### ABOUT THIS EXERCISE
Only the lines below from the one with "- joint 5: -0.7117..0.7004" through the one with "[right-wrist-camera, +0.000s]" are to be written out, exactly and without any images.

========================

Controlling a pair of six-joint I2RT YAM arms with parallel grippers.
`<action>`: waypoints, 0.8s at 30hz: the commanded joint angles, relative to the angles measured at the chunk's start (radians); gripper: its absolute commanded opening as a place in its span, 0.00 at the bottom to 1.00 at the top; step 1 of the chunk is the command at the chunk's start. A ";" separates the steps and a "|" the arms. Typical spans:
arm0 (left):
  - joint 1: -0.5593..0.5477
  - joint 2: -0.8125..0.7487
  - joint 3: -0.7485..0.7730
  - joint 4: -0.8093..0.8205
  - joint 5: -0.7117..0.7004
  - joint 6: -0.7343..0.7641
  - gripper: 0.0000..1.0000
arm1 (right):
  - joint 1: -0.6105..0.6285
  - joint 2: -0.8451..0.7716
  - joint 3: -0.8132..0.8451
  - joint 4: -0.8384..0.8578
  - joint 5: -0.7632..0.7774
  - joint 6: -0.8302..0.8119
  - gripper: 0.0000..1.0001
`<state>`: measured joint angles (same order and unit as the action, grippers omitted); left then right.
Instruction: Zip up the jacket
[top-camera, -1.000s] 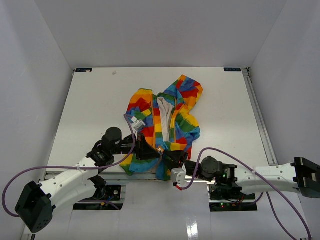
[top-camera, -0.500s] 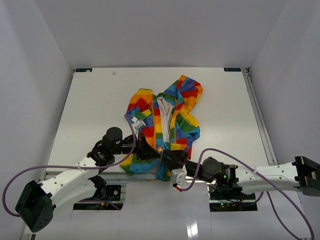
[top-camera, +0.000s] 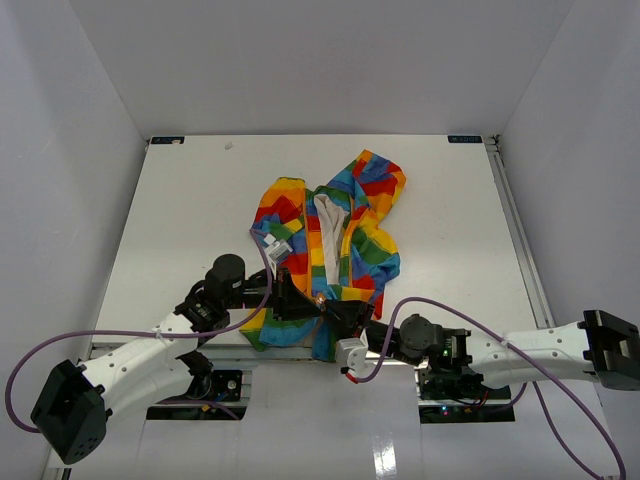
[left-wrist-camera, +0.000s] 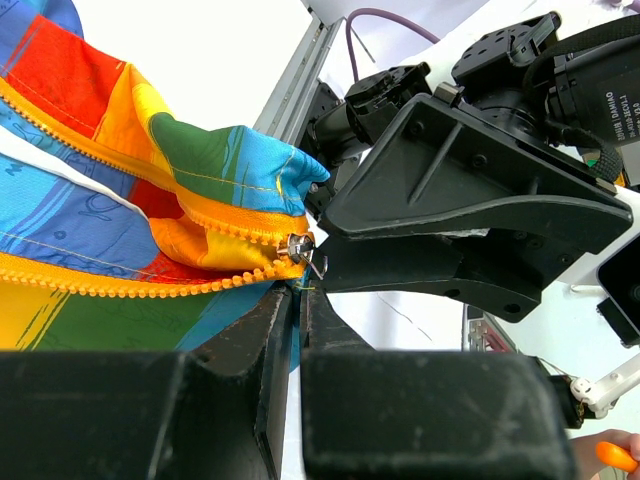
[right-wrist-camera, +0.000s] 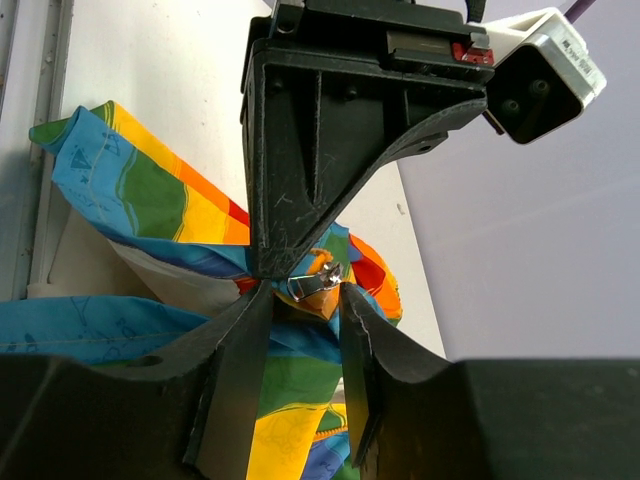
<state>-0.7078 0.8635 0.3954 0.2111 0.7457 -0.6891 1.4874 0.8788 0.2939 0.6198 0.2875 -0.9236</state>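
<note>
The rainbow patchwork jacket (top-camera: 335, 235) lies open in the middle of the table, white lining showing, its hem at the near edge. My left gripper (top-camera: 302, 303) is shut on a thin blue edge of the jacket's hem (left-wrist-camera: 296, 292), just below the bottom of the yellow zipper (left-wrist-camera: 130, 285). The metal zipper slider (left-wrist-camera: 299, 248) with its pull tab sits right above those fingertips. My right gripper (top-camera: 333, 314) is open, its fingertips either side of the pull tab (right-wrist-camera: 316, 281), not clamped on it. The two grippers meet tip to tip at the hem.
The left gripper's black body (right-wrist-camera: 340, 130) fills the upper right wrist view; the right gripper's body (left-wrist-camera: 470, 220) fills the right of the left wrist view. White walls enclose the table (top-camera: 180, 220) on three sides. Purple cables (top-camera: 120, 335) loop by the arm bases.
</note>
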 joint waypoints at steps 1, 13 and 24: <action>0.004 0.003 -0.007 0.027 0.024 -0.001 0.00 | 0.007 0.012 0.048 0.100 0.030 -0.024 0.36; 0.004 0.003 -0.007 0.026 0.023 0.002 0.00 | 0.008 0.043 0.050 0.128 0.030 -0.026 0.30; 0.004 0.003 -0.004 0.025 0.024 0.000 0.00 | 0.007 0.071 0.065 0.145 0.043 -0.024 0.20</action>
<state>-0.6955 0.8730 0.3916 0.2106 0.7358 -0.6884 1.4879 0.9403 0.2998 0.6712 0.3166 -0.9409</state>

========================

### YOUR RESPONSE
  - joint 5: -0.7117..0.7004
  - joint 6: -0.7343..0.7641
  - gripper: 0.0000..1.0000
arm1 (right):
  - joint 1: -0.6105..0.6285
  - joint 2: -0.8451..0.7716
  - joint 3: -0.8132..0.8451
  - joint 4: -0.8384..0.8578
  - joint 5: -0.7632..0.7774
  - joint 6: -0.8302..0.8119
  - gripper: 0.0000..1.0001
`<state>`: measured joint angles (same order and unit as the action, grippers omitted); left then right.
Instruction: Zip up the jacket
[top-camera, -1.000s] 
[top-camera, -0.500s] 
[top-camera, +0.000s] 
[left-wrist-camera, +0.000s] 
[right-wrist-camera, +0.000s] 

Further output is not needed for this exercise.